*Problem*.
Write out all the data verbatim. Skip images.

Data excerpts
....

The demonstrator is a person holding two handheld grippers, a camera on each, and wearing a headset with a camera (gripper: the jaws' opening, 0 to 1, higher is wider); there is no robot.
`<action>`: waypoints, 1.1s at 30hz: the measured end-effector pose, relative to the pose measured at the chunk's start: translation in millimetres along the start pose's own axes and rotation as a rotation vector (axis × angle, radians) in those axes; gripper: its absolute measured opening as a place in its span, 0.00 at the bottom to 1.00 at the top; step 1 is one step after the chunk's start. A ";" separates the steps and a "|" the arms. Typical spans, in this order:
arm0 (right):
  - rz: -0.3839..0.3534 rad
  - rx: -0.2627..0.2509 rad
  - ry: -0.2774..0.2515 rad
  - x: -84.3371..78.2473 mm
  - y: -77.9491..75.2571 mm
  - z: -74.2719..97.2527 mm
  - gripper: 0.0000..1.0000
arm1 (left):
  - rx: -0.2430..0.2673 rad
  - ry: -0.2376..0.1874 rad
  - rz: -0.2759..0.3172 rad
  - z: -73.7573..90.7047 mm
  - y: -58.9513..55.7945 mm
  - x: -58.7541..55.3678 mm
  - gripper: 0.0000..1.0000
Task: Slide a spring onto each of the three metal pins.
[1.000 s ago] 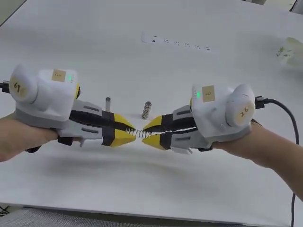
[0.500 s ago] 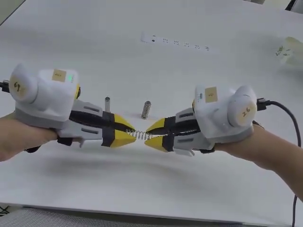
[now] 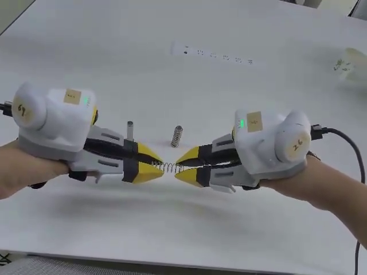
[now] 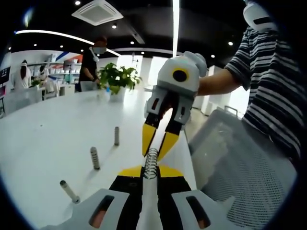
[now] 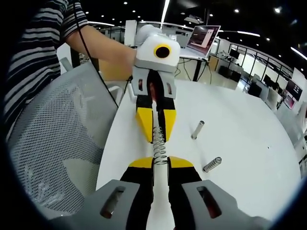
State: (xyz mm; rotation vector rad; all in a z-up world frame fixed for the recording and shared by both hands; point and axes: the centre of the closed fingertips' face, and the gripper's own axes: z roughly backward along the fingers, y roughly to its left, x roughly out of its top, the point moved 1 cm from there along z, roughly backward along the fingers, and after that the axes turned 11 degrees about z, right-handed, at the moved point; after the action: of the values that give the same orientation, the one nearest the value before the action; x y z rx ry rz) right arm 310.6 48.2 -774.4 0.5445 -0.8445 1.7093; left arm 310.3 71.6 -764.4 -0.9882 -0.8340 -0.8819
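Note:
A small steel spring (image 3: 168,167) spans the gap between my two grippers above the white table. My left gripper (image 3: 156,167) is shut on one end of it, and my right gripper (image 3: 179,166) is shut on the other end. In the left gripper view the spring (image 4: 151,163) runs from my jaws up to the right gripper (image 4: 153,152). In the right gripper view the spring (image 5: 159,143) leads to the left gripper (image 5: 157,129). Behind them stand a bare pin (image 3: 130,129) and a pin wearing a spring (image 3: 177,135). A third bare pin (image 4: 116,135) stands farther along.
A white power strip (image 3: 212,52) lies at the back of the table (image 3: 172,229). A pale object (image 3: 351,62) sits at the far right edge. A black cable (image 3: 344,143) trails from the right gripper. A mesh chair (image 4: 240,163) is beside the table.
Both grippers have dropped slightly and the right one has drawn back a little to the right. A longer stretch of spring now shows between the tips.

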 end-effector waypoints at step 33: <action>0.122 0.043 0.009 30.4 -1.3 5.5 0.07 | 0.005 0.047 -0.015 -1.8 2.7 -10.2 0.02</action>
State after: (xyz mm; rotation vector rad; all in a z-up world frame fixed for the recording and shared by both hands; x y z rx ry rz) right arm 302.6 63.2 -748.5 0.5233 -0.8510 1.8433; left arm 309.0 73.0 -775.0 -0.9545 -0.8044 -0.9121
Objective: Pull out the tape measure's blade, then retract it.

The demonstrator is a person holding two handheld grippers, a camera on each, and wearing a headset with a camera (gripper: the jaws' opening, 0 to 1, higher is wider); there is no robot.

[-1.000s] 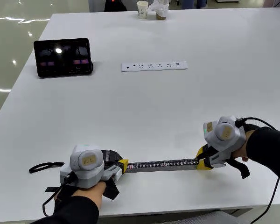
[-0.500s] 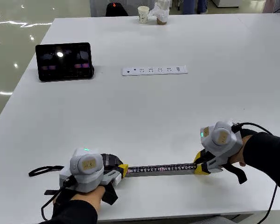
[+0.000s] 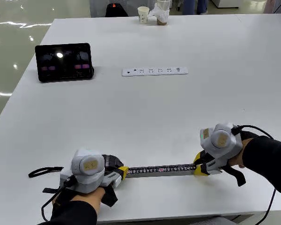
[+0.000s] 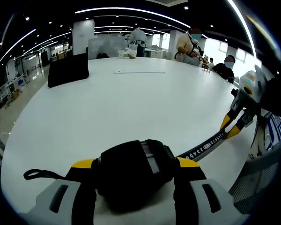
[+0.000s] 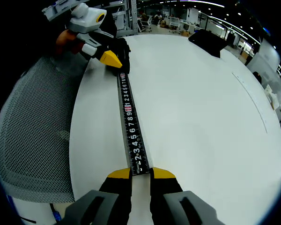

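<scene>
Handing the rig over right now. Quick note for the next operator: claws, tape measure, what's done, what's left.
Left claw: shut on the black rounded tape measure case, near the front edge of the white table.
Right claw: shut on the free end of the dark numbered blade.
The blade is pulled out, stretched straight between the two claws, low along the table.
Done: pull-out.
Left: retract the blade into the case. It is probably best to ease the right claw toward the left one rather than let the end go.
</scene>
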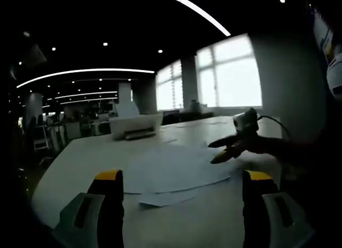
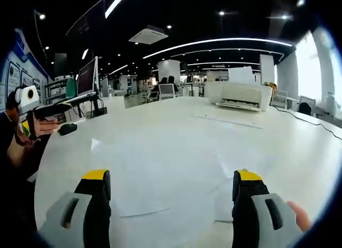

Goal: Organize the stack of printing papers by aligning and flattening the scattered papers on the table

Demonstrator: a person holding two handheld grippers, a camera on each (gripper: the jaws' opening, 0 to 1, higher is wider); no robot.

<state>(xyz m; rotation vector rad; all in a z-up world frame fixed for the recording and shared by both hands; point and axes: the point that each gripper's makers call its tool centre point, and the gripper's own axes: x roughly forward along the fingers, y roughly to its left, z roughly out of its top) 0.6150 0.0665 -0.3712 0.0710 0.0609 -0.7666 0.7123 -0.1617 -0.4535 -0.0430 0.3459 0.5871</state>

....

*Response below*.
The demonstrator is a person holding two handheld grippers, a camera on each, and wearing a headset with a camera (gripper: the jaws' opening, 0 to 1, higher is wider); there is no robot.
`<action>`: waypoints, 1.1s at 30hz: the measured end-effector pose, relative to the pose measured at the chunk's start: translation in millimetres along the start pose's own axes and rotation as a rotation vector (axis × angle, radians) in those axes; gripper: its absolute measured opening as a place in its span, 0.00 at the bottom to 1.00 at the top; step 1 is one step after the chunk's start. A ";" separates the steps and a "|" the arms. Typical spans, in this order:
arm0 (right):
  - rz: -0.3839..0.3534 rad
  - rx: -0.2627..0.2509 rad
  - ry: -0.2774..0.2515 rad
  - x: -84.3371..78.2473 mm
  - y: -77.9491..75.2571 mm
  - z: -74.2719..97.2527 mm
  - gripper: 0.0000..1.0000
arm1 (left):
  - rx: -0.2430..0.2673 rad
  - ry: -0.2376..0.1874 rad
  - rz: -0.2759..0.3172 rad
  - z: -73.7573..90.7047 mm
  - y: -58.9513..55.7945 mm
  - x: -58.7541..55.3678 mm
  - gripper: 0.0000..1.0000
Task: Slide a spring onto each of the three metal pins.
[1.000 s ago] 
[0.500 s ago] 
[now] 
[now] 
[now] 
State: (xyz mm; rotation vector rad; all in a z-up world frame fixed for the recording and shared by both hands; point and axes: the centre of the closed fingertips' face, and the gripper's own axes: z roughly backward along the fingers, y roughly to its left, x roughly out of its top, the point moved 1 cm from there along z, roughly backward along the fingers, and after that the axes turned 11 degrees about z, right-handed, at the moved point; after the action: of the values that give the same orientation, the one nearest the value before the action; x y z rx ry rz) right arm 310.6 48.2 -774.4 0.5445 -0.8445 1.7093; left arm 310.3 71.6 -764.4 -0.9882 -0.8340 -0.8819
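Note:
A small steel spring (image 3: 168,167) spans the gap between my two grippers above the white table. My left gripper (image 3: 156,167) is shut on one end of it, and my right gripper (image 3: 179,166) is shut on the other end. In the left gripper view the spring (image 4: 151,163) runs from my jaws up to the right gripper (image 4: 153,152). In the right gripper view the spring (image 5: 159,143) leads to the left gripper (image 5: 157,129). Behind them stand a bare pin (image 3: 130,129) and a pin wearing a spring (image 3: 177,135). A third bare pin (image 4: 116,135) stands farther along.
A white power strip (image 3: 212,52) lies at the back of the table (image 3: 172,229). A pale object (image 3: 351,62) sits at the far right edge. A black cable (image 3: 344,143) trails from the right gripper. A mesh chair (image 4: 240,163) is beside the table.
Both grippers have dropped slightly and the right one has drawn back a little to the right. A longer stretch of spring now shows between the tips.
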
 end-effector waypoints at step 33: <action>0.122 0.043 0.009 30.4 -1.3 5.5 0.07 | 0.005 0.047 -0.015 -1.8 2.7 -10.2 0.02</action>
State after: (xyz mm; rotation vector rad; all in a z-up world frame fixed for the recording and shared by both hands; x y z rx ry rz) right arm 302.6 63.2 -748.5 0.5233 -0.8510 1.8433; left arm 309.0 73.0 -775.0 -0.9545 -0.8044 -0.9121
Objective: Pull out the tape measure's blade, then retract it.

The demonstrator is a person holding two handheld grippers, a camera on each, and wearing a headset with a camera (gripper: the jaws' opening, 0 to 1, higher is wider); there is no robot.

[-1.000s] 
[-0.500s] 
[+0.000s] 
[+0.000s] 
[+0.000s] 

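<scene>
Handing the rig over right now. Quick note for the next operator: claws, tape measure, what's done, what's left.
Left claw: shut on the black rounded tape measure case, near the front edge of the white table.
Right claw: shut on the free end of the dark numbered blade.
The blade is pulled out, stretched straight between the two claws, low along the table.
Done: pull-out.
Left: retract the blade into the case. It is probably best to ease the right claw toward the left one rather than let the end go.
</scene>
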
Goal: Organize the stack of printing papers by aligning and flattening the scattered papers on the table

Demonstrator: a person holding two handheld grippers, a camera on each (gripper: the jaws' opening, 0 to 1, higher is wider); no robot.

<state>(xyz m; rotation vector rad; all in a z-up world frame fixed for the recording and shared by both hands; point and axes: the point that each gripper's makers call its tool centre point, and the gripper's own axes: x roughly forward along the fingers, y roughly to its left, z roughly out of its top) 0.6150 0.0665 -0.3712 0.0710 0.0609 -0.7666 0.7123 -0.1617 -0.4535 -0.0430 0.3459 0.5871</state>

The reply is now complete.